Top Abstract Introduction Materials and Methods Results Discussion References

 
Patients and Lesions
A retrospective review revealed 112 nonpalpable, mammographically occult, MRI-detected breast lesions scheduled for MRI-guided vacuum-assisted biopsy as an alternative to surgical biopsy in a 14-month period. These 112 lesions were detected in 106 women with a median age of 49 years (range, 19-78 years). Lesions referred for biopsy were solitary in 101 women, synchronous unilateral in two women, synchronous bilateral in two women, and metachronous (solitary one year and synchronous bilateral the following year) in one woman.
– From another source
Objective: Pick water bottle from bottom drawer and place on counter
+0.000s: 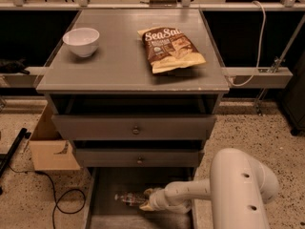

Sonography, performed in 49 lesions, showed no sonographic correlate.

Fifty-eight (52%) of 112 lesions occurred in postmenopausal women and 54 (48%) of lesions occurred in premenopausal women. The MRI lesion type was a mass in 61 (54%) of 112 lesions, nonmass in 48 (43%), and focus in three (3%). The median MRI lesion size was 1.0 cm (range, 0.4-8.5 cm). Indication for MRI was high-risk screening in 52 (46%) of 112 lesions, extent of disease assessment in 26 (23%), problem solving in 24 (21%), and follow-up in 10 (9%).

Nonvisualized Lesions
In 14 (12%) of 112 lesions, MRI-guided biopsy was cancelled because no suspicious lesion was identified on the day of biopsy. Among these 14 nonvisualized lesions, eight (57%) occurred in premenopausal women and six (43%) in postmenopausal women; the indication for MRI was high-risk screening in eight (57%), extent of disease assessment in three (21%), follow-up in two (14%), and problem solving in one (7%). Nonvisualization occurred in one (33%) of three foci, in eight (13%) of 61 masses, and in five (10%) of 48 nonmass lesions. The median MRI size of nonvisualized lesions was 1.0 cm (range, 0.4-5.5 cm).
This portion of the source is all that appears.